▼

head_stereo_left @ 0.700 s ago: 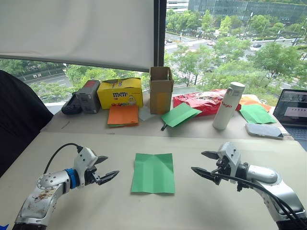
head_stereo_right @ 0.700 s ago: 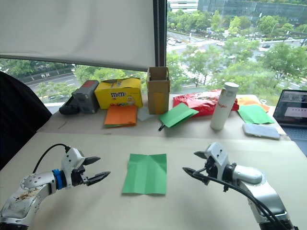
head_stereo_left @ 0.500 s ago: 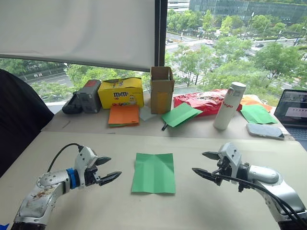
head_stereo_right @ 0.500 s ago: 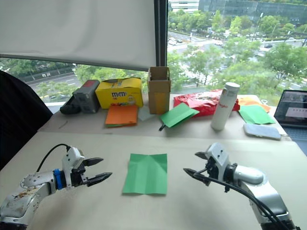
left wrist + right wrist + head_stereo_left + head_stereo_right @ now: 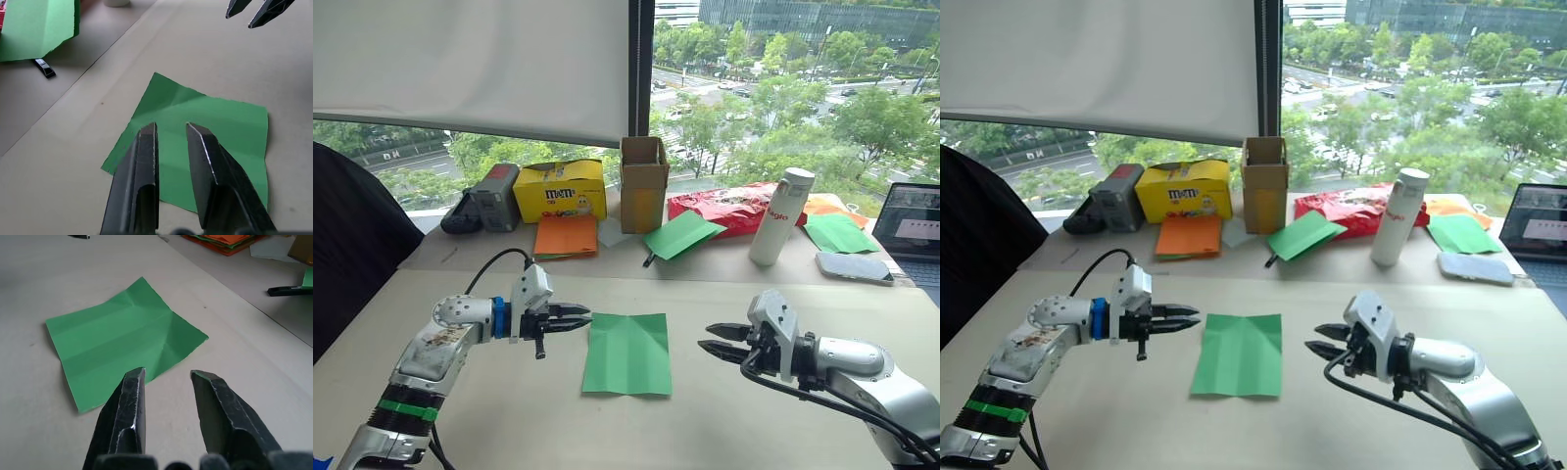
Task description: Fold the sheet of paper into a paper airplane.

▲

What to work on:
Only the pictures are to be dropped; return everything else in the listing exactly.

Task solution:
head_stereo_left @ 0.700 s ago: 
head_stereo_right @ 0.700 s ago: 
head_stereo_left @ 0.500 s ago: 
head_stereo_right @ 0.500 s ago: 
left wrist + right wrist + head_stereo_left + head_stereo_right @ now: 
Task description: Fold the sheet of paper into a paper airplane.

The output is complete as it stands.